== Action item ==
How many lines in the data below include the word "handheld"? State the number alone.

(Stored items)
***

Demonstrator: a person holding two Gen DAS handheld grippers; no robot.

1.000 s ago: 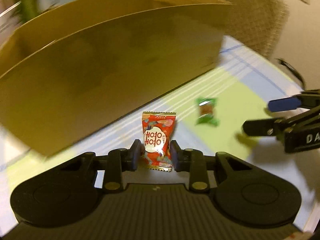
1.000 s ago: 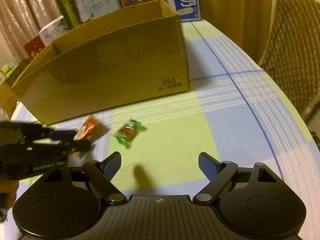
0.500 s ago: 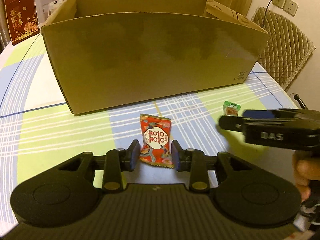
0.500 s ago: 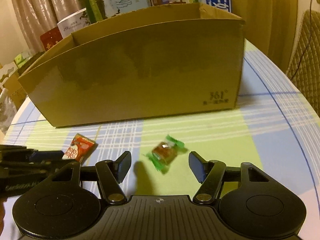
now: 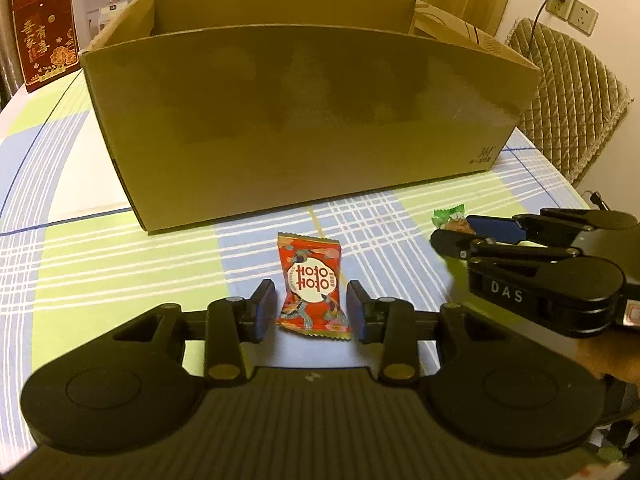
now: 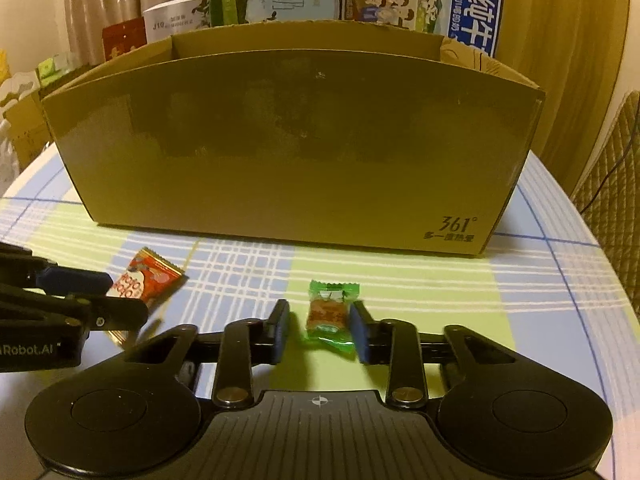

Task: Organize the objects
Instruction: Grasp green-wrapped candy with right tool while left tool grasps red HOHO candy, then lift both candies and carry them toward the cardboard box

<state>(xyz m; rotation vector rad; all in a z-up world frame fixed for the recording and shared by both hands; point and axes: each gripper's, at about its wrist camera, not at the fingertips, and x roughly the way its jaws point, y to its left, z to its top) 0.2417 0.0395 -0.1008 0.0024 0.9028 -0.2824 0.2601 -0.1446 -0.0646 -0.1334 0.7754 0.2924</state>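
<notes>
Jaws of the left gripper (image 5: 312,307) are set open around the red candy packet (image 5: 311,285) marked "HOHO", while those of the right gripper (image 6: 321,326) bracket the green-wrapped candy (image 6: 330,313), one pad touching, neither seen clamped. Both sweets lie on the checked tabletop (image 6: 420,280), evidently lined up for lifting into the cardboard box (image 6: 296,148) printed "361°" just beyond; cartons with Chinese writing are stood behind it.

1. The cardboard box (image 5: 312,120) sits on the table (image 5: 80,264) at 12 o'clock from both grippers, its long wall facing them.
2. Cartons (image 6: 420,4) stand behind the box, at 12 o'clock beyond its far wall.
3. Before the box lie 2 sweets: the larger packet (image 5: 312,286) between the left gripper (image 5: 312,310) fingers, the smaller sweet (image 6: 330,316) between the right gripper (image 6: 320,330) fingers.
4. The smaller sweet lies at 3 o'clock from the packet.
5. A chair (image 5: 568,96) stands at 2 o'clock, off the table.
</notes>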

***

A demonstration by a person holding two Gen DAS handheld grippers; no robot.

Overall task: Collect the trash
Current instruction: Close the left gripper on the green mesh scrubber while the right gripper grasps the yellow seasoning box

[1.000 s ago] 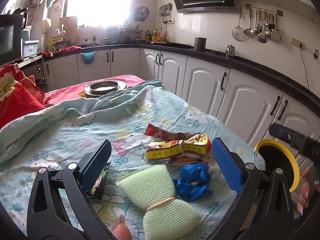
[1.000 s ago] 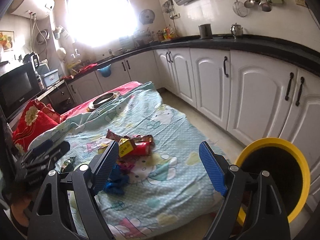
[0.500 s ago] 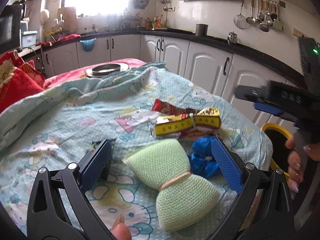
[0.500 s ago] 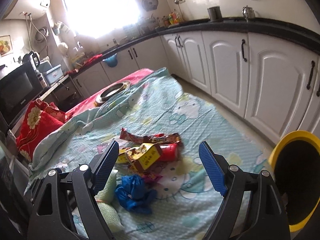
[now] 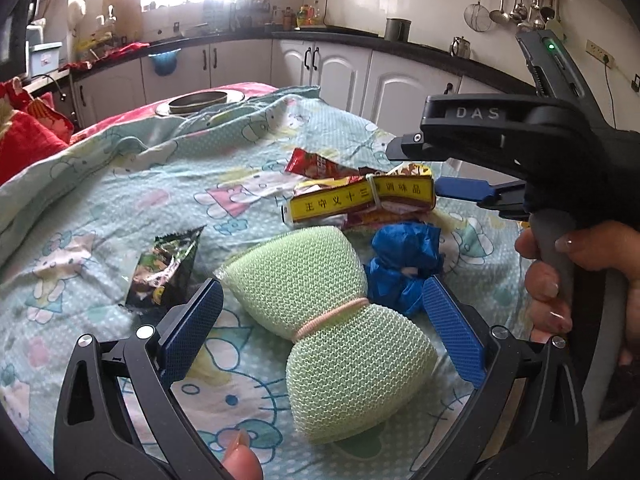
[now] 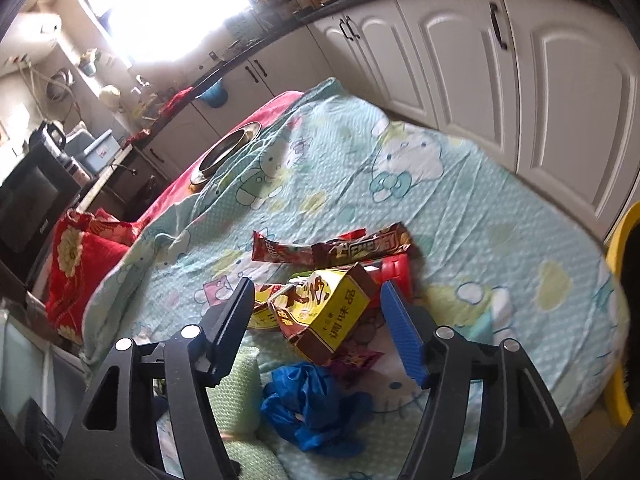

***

== Response to the exercise ==
2